Goal of the exercise: Output the data in full. Keep every word exact and exclude the pictures.
= Beginning of Section =
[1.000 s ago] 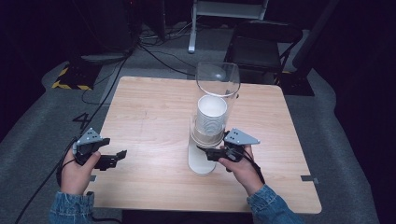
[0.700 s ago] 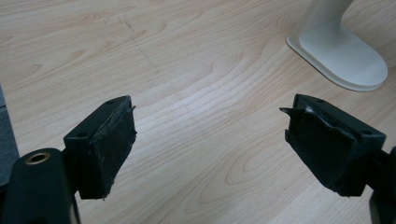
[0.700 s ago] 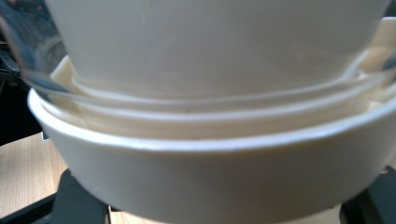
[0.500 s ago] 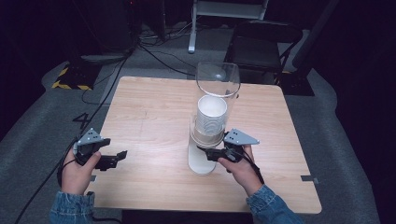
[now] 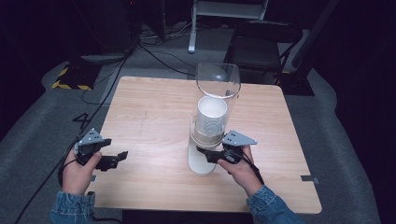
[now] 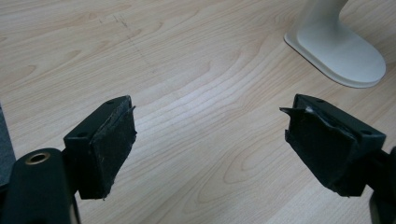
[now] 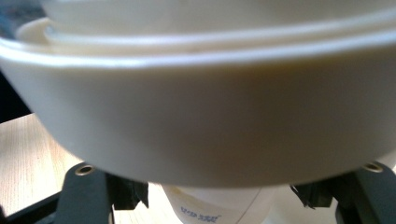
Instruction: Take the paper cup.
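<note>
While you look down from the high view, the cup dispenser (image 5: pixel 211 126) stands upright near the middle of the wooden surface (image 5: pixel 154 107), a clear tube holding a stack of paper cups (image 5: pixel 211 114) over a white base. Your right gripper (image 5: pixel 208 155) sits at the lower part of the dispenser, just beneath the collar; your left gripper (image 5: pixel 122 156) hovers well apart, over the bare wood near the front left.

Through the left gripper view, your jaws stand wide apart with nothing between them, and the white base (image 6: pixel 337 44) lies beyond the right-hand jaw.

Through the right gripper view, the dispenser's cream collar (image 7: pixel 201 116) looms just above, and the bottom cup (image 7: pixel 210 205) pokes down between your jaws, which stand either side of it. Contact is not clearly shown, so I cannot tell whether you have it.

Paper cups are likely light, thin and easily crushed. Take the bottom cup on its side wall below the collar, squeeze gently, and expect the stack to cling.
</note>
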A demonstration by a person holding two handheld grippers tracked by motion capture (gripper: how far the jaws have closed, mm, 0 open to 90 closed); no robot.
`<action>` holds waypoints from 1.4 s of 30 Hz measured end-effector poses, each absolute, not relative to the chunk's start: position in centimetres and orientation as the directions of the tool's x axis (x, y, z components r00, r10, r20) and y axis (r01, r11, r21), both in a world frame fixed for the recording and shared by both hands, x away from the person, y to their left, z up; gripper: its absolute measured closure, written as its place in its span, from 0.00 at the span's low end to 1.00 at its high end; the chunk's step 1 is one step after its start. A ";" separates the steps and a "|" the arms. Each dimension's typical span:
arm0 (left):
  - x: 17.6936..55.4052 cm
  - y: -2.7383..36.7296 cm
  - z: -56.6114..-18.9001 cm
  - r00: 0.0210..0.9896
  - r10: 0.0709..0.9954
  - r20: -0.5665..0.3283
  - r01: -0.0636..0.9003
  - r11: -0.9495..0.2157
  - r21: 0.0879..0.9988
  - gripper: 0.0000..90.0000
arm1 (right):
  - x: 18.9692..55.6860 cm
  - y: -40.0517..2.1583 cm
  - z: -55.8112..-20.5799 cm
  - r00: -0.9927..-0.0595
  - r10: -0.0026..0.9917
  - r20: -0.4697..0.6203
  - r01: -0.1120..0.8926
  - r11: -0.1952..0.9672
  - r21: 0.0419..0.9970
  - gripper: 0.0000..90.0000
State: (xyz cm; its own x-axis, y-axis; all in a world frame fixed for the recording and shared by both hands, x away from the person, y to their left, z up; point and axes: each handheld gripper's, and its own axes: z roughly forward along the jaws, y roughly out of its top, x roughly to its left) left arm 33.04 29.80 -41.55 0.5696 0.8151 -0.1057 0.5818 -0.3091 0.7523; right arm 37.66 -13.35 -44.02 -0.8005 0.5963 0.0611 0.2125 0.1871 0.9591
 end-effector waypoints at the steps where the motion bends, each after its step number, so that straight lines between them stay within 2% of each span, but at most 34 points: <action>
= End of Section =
Solution to this problem:
[1.000 s ago] 
[0.700 s ago] 
[0.700 s ago] 
[0.500 s ago] 
[now] 
[now] 
[now] 
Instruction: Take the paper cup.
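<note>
While you look down from the high view, the cup dispenser (image 5: pixel 211 126) stands upright near the middle of the wooden surface (image 5: pixel 154 107), a clear tube holding a stack of paper cups (image 5: pixel 211 114) over a white base. Your right gripper (image 5: pixel 208 155) sits at the lower part of the dispenser, just beneath the collar; your left gripper (image 5: pixel 122 156) hovers well apart, over the bare wood near the front left.

Through the left gripper view, your jaws stand wide apart with nothing between them, and the white base (image 6: pixel 337 44) lies beyond the right-hand jaw.

Through the right gripper view, the dispenser's cream collar (image 7: pixel 201 116) looms just above, and the bottom cup (image 7: pixel 210 205) pokes down between your jaws, which stand either side of it. Contact is not clearly shown, so I cannot tell whether you have it.

Paper cups are likely light, thin and easily crushed. Take the bottom cup on its side wall below the collar, squeeze gently, and expect the stack to cling.
</note>
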A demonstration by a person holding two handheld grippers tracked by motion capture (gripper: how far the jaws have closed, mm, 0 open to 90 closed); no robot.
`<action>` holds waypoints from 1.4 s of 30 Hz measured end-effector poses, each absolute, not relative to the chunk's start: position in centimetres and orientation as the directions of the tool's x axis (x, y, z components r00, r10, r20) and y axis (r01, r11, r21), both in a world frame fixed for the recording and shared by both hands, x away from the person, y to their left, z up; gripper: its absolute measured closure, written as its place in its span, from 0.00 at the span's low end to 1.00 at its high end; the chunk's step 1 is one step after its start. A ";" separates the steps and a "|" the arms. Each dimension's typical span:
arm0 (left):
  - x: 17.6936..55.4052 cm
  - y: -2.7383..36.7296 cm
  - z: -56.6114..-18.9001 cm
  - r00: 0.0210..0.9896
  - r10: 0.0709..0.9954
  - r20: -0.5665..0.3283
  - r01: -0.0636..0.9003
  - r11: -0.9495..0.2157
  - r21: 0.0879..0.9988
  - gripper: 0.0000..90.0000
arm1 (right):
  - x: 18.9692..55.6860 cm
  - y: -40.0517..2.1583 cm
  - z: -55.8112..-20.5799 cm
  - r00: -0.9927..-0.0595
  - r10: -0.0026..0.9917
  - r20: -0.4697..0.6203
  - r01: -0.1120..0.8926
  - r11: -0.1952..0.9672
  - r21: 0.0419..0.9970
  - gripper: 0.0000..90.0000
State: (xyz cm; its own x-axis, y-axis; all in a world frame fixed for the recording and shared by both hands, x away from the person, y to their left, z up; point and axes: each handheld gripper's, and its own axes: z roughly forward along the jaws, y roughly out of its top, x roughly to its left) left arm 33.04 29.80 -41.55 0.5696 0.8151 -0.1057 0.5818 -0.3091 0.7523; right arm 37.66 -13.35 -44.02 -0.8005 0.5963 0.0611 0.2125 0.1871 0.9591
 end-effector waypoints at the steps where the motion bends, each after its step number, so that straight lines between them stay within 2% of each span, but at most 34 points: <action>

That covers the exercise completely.